■ **Try it**
Find the lines of data that contain the string "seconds", then list them.

■ **Given data**
::::::::

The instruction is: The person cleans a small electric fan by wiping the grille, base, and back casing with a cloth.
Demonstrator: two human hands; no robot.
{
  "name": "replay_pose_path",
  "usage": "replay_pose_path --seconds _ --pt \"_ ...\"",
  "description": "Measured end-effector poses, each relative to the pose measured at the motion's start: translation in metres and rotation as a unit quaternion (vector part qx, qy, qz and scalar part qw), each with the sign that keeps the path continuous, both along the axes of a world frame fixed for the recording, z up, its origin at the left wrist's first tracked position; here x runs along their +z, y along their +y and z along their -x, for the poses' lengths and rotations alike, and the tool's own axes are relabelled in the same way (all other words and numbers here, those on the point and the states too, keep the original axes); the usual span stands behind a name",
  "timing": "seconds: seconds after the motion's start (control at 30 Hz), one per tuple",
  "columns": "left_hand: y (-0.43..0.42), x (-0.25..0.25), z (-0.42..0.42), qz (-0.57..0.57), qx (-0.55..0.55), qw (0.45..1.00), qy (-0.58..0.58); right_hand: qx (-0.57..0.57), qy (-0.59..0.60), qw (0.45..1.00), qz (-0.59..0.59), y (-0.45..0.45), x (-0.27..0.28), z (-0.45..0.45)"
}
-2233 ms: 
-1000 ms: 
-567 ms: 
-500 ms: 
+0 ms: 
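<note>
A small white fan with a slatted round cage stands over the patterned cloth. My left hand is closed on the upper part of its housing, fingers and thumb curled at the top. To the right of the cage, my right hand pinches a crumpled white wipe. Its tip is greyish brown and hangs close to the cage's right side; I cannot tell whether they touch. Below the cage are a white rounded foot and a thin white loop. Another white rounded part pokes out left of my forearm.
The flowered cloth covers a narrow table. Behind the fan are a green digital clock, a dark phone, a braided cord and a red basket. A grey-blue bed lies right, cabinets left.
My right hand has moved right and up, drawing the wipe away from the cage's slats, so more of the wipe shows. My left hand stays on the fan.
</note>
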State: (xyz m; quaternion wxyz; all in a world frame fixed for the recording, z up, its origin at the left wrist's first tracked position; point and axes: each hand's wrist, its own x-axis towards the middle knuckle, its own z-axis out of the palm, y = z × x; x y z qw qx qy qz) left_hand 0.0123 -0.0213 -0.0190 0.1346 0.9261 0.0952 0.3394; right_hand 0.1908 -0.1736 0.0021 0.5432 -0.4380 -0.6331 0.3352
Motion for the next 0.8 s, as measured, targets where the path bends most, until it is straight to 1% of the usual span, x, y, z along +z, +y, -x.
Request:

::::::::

■ **Completed exercise**
  "usage": "replay_pose_path --seconds _ --pt \"_ ...\"",
  "timing": "seconds: seconds after the motion's start (control at 30 Hz), one per tuple",

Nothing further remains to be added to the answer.